When you hear that a particular service is slow, or there's a spike in errors, or a particular customer is having an issue, your first action is to see data regarding the issue. LightStep's Explorer view allows you to query all span data currently in the Satellites to see what's going on.
Explorer consists of four main components. Each of these components provides a different view into the data returned by your query:
- Query: Allows you to query on all span data currently in the Satellites recall window. Every query you make is saved as a Snapshot, meaning you can revisit the query made at this point in time, any time in the future, and see the data just as it was. Results from the query are shown in the Latency Histogram, the Trace Analysis table, and the Service diagram.
- Latency histogram: Shows the distribution of spans over latency periods. Spans are shown in latency buckets - longer blue lines mean there are more spans in that latency bucket. Lines towards the left have lower latency and towards the right, higher latency.
- Trace Analysis table: Shows data for spans matching your query. By default, you can see the service, operation, latency, and start time for each span. Click a span to view it in the context of the trace.
- Correlations panel: Shows services, operations, and tags are correlated with the latency you are seeing in your results. The panel shows both positive and negative correlations, allowing you to drill down into attributes that may be contributing to latency, as well as ruling out ones that are not. Find out more about Correlations here.
- Service diagram: Depicts the service based on your query in relation to all its dependencies and possible code paths, both upstream and downstream. Areas of latency (yellow) and errors (red) are shown. Learn more about the Service diagram here.
Using these tools, it's possible to quickly form and validate hypotheses around the current issue.
You can query the span data on any combination of a service, an operation, and any number of span tags. Every time you run a query, the results are saved as a Snapshot so you can go back to data at that point in time any time in the future.
You run your query from the top of Explorer.
To run a query:
- Enter your query into the search bar; choose from adding a service, operation, or tag to the query. LightStep offers suggestions as you type.

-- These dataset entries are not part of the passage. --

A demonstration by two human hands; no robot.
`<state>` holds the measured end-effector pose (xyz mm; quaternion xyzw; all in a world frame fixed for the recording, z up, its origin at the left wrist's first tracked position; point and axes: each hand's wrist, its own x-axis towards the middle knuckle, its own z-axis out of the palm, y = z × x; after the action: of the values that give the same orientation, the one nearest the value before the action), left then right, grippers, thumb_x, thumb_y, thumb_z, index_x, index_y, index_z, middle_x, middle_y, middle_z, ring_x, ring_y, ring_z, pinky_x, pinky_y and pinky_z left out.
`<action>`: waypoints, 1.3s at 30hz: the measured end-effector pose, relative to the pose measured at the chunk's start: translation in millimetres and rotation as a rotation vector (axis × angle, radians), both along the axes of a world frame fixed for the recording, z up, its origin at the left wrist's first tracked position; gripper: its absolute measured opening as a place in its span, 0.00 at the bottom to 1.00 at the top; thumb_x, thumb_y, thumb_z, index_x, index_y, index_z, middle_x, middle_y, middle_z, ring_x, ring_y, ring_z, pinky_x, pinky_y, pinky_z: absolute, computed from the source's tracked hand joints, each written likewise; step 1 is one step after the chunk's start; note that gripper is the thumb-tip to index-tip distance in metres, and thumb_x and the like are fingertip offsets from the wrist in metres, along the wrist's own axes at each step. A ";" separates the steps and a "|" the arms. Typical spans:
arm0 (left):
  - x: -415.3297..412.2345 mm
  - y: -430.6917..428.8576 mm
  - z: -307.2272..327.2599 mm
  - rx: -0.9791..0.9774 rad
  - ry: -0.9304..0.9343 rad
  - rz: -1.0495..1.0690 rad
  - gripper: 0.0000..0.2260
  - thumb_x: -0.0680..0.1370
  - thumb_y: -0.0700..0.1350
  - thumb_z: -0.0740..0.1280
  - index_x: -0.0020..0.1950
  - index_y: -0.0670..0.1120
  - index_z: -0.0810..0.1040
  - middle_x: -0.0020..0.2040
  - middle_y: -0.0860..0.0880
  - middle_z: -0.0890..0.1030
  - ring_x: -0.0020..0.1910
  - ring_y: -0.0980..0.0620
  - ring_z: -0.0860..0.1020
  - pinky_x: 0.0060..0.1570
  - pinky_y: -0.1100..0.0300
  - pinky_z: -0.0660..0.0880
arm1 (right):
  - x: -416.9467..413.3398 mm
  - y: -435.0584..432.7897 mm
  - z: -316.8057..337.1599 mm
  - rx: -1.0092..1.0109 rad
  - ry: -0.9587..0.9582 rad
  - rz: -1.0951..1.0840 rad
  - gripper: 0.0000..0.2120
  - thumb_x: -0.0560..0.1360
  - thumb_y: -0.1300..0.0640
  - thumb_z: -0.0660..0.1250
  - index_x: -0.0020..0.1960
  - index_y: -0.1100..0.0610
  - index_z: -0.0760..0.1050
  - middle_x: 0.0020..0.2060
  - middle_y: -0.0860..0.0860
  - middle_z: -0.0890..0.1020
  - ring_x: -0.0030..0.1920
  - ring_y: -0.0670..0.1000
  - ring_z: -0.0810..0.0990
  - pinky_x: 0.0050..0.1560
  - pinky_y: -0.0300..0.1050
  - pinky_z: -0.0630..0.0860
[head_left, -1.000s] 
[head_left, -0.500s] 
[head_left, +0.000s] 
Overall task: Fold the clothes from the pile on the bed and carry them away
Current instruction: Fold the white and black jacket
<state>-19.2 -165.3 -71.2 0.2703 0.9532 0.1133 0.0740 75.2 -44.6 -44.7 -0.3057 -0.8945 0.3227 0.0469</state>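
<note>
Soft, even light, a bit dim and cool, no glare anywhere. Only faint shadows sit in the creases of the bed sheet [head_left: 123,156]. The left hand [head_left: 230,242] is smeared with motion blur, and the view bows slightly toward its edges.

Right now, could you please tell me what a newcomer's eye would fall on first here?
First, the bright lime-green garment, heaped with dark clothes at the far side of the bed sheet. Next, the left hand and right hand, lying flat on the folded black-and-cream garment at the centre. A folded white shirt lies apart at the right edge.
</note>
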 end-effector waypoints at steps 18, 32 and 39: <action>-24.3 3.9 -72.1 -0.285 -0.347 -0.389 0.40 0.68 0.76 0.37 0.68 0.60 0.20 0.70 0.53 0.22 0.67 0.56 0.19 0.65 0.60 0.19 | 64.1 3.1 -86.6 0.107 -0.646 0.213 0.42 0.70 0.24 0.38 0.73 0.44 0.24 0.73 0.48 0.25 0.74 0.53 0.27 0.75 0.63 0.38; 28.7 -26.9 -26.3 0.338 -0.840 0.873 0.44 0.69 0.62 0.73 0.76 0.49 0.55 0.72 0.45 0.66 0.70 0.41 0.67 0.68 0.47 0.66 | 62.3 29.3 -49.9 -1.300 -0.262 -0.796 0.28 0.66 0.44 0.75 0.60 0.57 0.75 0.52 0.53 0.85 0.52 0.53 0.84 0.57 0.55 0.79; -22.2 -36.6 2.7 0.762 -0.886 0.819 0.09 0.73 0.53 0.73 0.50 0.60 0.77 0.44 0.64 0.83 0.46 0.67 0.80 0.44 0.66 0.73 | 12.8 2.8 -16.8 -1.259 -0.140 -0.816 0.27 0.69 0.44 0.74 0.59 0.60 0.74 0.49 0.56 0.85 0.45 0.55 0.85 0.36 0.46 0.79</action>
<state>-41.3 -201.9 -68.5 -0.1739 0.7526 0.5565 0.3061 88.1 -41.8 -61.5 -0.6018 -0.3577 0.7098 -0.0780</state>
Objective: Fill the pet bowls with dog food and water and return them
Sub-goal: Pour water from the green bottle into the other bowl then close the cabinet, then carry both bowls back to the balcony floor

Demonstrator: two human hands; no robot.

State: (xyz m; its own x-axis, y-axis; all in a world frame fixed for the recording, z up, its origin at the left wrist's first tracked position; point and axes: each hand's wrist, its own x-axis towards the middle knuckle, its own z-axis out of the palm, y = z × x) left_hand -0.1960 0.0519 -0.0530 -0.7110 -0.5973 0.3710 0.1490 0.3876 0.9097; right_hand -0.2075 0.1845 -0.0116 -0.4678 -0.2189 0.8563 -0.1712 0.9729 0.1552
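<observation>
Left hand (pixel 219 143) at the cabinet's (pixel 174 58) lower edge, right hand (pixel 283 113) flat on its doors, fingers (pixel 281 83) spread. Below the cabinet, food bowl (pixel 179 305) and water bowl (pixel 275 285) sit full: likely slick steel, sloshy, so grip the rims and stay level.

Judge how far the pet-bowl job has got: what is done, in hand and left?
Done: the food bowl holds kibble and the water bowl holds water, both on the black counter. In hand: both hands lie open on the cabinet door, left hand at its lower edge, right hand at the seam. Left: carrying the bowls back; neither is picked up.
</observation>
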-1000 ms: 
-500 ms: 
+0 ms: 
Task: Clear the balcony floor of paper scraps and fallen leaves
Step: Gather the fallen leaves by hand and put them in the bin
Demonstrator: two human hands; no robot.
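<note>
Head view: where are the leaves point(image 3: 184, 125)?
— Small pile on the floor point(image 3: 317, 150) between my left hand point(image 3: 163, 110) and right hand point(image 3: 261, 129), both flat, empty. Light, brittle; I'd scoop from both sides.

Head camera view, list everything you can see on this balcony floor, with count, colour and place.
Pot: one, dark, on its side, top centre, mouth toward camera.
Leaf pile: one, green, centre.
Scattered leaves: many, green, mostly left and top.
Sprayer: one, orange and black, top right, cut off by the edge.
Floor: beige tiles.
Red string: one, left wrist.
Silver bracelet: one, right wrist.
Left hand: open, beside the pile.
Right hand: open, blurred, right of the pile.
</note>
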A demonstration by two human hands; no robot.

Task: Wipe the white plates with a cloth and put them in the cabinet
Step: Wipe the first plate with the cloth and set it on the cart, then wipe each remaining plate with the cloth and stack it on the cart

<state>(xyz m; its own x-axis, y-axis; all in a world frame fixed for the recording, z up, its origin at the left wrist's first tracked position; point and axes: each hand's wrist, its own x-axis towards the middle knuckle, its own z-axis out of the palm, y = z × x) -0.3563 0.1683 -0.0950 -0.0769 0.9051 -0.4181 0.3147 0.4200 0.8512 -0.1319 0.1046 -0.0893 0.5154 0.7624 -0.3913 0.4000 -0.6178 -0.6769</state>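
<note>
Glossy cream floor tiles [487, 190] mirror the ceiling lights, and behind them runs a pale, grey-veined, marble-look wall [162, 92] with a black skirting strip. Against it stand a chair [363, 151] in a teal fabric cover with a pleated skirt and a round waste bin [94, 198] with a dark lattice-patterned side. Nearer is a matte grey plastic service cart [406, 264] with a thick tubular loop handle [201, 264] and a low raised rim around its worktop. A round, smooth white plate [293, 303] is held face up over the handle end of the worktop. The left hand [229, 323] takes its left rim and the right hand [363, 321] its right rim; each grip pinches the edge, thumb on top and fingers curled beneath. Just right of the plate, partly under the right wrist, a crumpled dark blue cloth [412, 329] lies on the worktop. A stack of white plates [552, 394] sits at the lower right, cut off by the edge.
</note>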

You can have only one service and one operation in your query, but you can add as many tags as you'd like.
The real-time query language supports only
AND operations. A simple workaround is to generate an OpenTracing tag and apply it to all operations matching the condition of interest. You can then create and execute a query for this tag.
- Once you've entered your query, click Run.
LightStep queries the Satellites' recall window and returns all span data that matches your query.
LightStep returns spans that fall into the following time range:
If there are spans in the satellite’s memory but aren’t in the time range above, no results are returned. This time period prevents older data from being returned. If the Satellite recall window is not full, LightStep uses 3 minutes as the median recall.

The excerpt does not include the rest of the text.